随着社会伦理和社会义务方面观念的转变,社会的价值观从个人本位转向社会本位,契约自由的原则受到极大冲击。人们意识到,契约自由所给予人们的只是机会的平等,其不受限制的发展却可能会导致结果的不平等、贫富的急剧分化和社会的动荡。因而法学家们认为合同义务来源于个人意志不科学,而提倡国家干预的合同义务理论。法国学者从人的生理心理学角度分析“人”,认为人不是总按照理性决定的人,也不由恒常的意志来指导,而只是由他的兴趣和感觉支配的“动物”。他受制于“偏好”和“激情”,因而得出意思(will)不是合同义务产生的决定性力量,而是来自人们必须遵守的社会理念——法律规则
[6]。
法学家Andrew·j·Morris阐述了“革新主义”(progressive)的合同义务理论。革新主义理论排斥合同的允诺性概念。把允诺的作用从以前被奉为合同核心降到被认为只是起一定的证据作用,该理论认为合同义务是补救因信赖而造成的损失,结果把合同法归类为侵权行为法的一个分支,致使一些学者,如吉尔莫慨叹“契约的死亡”
[7]。
实际上,为了消除不公平合同义务,国家干预趋势变得越来越明显,法定义务越来越多。合同自由的范围受到极大的限制,因而合同义务的来源即基础发生了一些转变。私人约定的义务减少,法律直接规定的义务增多。

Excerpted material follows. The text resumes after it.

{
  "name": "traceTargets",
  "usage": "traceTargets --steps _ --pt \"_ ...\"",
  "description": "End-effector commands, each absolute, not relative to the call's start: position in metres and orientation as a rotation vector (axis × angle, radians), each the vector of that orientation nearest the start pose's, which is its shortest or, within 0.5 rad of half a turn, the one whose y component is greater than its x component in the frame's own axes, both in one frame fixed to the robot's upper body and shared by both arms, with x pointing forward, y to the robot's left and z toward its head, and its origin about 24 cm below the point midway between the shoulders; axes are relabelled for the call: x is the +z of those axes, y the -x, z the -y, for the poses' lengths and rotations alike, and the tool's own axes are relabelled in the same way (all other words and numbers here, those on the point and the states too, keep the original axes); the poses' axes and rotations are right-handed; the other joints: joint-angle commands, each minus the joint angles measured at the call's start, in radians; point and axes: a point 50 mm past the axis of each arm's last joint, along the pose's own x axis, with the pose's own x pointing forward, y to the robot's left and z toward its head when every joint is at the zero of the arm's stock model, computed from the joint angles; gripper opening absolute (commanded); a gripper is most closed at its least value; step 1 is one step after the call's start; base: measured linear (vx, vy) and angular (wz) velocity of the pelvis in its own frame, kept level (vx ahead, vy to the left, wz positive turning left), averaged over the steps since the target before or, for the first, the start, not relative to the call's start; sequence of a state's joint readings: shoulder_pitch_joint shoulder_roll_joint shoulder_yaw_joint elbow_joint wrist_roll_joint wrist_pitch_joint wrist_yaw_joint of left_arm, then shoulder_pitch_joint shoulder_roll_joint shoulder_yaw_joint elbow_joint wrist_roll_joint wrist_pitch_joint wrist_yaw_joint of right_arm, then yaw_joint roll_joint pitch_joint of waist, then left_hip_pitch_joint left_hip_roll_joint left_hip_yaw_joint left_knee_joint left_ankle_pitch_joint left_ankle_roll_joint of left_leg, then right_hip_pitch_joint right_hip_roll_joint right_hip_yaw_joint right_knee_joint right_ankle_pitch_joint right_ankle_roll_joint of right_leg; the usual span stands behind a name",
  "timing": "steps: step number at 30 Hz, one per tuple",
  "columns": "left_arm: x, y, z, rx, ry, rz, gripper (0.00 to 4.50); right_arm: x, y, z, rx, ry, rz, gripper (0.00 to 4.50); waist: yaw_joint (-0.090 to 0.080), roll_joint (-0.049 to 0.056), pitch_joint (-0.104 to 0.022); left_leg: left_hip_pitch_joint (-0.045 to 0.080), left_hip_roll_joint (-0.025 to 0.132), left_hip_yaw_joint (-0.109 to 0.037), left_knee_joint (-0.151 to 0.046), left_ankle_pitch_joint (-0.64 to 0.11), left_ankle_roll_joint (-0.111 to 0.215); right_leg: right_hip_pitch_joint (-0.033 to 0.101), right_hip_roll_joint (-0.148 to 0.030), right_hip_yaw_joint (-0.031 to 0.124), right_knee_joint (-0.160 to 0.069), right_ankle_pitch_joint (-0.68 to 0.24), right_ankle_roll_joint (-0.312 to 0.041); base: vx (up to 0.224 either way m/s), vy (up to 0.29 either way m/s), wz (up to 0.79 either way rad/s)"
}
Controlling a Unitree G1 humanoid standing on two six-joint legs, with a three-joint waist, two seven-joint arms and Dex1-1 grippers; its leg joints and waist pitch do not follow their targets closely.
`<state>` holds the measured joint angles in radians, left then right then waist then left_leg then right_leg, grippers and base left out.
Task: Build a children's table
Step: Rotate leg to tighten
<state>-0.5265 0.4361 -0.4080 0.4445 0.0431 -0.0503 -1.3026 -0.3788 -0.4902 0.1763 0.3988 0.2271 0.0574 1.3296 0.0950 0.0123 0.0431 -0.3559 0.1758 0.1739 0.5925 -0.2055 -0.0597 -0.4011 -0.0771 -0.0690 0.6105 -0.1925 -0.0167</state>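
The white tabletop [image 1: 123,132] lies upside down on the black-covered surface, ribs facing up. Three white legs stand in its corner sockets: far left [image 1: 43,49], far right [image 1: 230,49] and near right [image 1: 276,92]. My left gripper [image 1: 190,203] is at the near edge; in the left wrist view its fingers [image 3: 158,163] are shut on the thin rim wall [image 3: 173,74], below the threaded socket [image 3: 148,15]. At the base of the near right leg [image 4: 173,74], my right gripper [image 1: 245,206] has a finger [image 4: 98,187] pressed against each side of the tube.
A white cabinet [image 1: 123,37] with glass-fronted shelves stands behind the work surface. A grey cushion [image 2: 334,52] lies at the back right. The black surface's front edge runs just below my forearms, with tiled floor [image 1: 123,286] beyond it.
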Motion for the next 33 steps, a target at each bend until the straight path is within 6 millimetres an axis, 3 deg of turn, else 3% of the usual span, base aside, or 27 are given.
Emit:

合同义务从单纯由当事人确定变为可以由法律预先设定。这种变化是否真的如一些人所称合同与侵权行为的界限变得模糊,合同法为侵权行为法的一个分支呢?答案是否定的。法定义务的增多并不能改变合同义务本身的性质,合同与侵权行为仍有着本质的区别。合同从根本上说是当事人之间的自由合意行为产生的,因而合同义务首先是基于当事人的合意。而侵权行为之债务只能由法律规定。合同自由仍然是一个最基本的出发点,只是在可能导致结果的不公正时才有必要采取一些办法——尤其是通过其他原则的补充来对其加以限制,如根据诚实信用义务的要求来确定当事人一方是否应承担缔约过失责任,以及通过关注社会公益的立法来对合同条款的内容加以限制,从而避免一方的权利遭到剥夺。
(二)合同义务的产生从当事人的协议到依据当事人之间的信赖关系的转变
以往的合同法之构造是以合意或对价为中心的。“关系契约法”的学者认为古典契约法“把伴随契约而来的社会关系从法的世界中剔除,以规则的形式加以抽象化,达到形式上的合理性。因而它与现实中的契约实践相背离”
[8]。
关系契约法学者认为应注重合同法中的信赖关系。1980年美国学者麦克内尔出版了《新社会契约》一书。他在书中指出,援用允诺作为义务的来源未免太过狭窄。此外,日本学者内田贵也指出:“在日本的契约上,当事人不仅在契约书中不详细规定权利义务,并且在契约中规定了的权利也不一定是确定的,只不过是定个大概。”随后,内田贵指出这种所谓“日本式”的“契约回避现象实质上反映当事人之间的相互信赖问题。日本的契约并非仅仅产生于合意,因而契约义务也并非产生于合意,当事人间的相互信赖关系也对契约内容的确定起着重要的作用
[9]。美国学者麦考利(macaulay)的研究表明美国同样存在不重视契约书的词句而重视当事人间的相互信赖的情况,尤其是在重视继续性的交易中。首先提出现代契约法中的信赖关系的是美国的富勒。1936年富勒(Fuller)与其学生发表了《合同损害赔偿中的信赖利益》一文,否认传统的把当事人的意思自治作为合同义务的基础的合同理论,认为作为合同基础(进而作为合同义务基础)的是信赖。这篇论文引发了英美法学界对合同义务的基础、对价原则的作用与意义等问题的重新探讨。